## Work order
Work out how many lines of the material contain the string "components". Respond with the number only.

## Supplied material
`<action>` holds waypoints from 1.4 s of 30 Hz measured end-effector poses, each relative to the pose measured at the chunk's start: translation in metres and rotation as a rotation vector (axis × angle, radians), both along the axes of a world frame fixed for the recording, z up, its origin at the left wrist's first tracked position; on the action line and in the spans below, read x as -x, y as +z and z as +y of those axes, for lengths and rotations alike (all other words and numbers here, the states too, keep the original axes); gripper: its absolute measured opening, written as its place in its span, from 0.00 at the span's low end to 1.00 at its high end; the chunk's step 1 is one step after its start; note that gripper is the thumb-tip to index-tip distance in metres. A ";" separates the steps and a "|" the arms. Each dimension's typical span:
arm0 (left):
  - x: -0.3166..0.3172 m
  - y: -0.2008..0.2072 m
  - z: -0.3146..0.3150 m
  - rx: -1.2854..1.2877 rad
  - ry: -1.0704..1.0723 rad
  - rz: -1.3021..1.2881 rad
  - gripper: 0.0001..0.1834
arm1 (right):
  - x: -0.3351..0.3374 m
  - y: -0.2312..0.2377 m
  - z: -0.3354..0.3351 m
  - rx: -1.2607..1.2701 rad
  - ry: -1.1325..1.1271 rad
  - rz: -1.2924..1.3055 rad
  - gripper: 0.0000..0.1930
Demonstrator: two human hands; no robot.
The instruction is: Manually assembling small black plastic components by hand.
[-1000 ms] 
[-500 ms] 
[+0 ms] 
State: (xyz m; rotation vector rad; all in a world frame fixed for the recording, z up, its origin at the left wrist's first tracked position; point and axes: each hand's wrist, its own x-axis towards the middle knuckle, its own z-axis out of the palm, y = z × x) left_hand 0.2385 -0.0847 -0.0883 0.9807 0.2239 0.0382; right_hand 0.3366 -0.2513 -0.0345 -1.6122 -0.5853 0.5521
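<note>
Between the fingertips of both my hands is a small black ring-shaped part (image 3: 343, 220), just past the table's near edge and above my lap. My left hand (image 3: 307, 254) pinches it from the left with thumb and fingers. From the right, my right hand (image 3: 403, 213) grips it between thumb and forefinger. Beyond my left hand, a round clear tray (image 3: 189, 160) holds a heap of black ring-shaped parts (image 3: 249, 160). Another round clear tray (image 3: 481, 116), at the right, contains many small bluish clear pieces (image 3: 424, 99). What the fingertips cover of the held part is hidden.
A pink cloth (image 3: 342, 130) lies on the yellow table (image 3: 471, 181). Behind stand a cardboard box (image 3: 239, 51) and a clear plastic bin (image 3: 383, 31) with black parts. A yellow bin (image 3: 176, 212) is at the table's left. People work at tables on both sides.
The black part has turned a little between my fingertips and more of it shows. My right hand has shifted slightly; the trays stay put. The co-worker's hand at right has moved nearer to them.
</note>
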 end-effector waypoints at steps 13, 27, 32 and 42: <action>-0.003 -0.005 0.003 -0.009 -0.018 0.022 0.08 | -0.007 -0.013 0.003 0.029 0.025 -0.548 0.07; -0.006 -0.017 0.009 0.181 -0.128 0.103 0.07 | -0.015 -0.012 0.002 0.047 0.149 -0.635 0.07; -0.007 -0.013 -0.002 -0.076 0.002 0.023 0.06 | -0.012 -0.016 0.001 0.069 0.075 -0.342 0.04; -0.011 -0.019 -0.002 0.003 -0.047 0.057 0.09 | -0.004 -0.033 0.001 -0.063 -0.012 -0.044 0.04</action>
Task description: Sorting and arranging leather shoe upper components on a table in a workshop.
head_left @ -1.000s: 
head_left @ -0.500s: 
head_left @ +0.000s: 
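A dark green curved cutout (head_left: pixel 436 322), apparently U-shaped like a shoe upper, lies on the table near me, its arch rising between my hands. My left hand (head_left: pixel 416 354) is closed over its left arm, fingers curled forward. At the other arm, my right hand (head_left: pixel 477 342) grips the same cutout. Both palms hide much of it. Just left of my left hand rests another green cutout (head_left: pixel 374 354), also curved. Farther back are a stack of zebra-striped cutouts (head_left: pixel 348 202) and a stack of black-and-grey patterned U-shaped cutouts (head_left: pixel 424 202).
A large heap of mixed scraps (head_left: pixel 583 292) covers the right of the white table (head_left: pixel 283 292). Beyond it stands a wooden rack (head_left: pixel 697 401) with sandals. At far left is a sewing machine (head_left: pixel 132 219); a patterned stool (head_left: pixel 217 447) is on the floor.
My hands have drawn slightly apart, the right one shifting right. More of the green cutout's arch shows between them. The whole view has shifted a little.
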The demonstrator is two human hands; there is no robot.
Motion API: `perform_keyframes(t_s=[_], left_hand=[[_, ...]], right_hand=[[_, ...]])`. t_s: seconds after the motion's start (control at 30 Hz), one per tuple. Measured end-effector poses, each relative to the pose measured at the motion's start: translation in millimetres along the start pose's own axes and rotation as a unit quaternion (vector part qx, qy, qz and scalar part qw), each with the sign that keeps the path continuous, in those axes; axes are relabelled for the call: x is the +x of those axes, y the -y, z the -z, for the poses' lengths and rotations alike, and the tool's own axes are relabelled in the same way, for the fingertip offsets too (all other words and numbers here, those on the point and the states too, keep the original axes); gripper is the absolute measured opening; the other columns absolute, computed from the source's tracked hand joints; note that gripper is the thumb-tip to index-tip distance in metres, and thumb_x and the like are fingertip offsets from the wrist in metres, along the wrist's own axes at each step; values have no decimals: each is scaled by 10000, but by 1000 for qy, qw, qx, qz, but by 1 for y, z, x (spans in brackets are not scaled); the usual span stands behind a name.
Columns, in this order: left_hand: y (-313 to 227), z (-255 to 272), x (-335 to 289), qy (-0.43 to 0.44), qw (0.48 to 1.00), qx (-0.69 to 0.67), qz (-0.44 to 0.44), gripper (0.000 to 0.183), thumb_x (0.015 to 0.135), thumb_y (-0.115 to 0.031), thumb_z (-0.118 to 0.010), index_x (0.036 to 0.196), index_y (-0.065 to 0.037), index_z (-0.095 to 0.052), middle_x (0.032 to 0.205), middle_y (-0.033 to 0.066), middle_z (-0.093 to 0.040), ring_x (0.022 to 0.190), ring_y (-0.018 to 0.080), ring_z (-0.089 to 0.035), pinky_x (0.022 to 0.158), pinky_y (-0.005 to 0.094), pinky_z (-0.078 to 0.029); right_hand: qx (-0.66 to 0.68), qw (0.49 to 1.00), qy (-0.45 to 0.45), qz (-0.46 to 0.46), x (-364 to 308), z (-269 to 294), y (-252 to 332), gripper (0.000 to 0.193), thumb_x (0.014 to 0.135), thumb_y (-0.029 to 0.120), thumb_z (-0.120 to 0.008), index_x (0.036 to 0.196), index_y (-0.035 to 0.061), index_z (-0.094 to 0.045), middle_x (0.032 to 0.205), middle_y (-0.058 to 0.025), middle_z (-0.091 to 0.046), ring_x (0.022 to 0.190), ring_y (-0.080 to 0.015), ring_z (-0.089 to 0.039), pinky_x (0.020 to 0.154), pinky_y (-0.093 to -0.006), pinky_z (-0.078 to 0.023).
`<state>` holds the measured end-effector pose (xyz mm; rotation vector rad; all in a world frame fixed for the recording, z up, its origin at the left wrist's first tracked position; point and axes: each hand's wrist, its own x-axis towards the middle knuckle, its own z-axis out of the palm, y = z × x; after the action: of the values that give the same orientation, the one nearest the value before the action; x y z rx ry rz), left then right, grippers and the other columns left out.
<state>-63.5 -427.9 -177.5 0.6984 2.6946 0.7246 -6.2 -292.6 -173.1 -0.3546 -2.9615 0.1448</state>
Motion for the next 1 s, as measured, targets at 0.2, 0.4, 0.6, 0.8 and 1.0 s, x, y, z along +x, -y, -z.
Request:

## Task output
2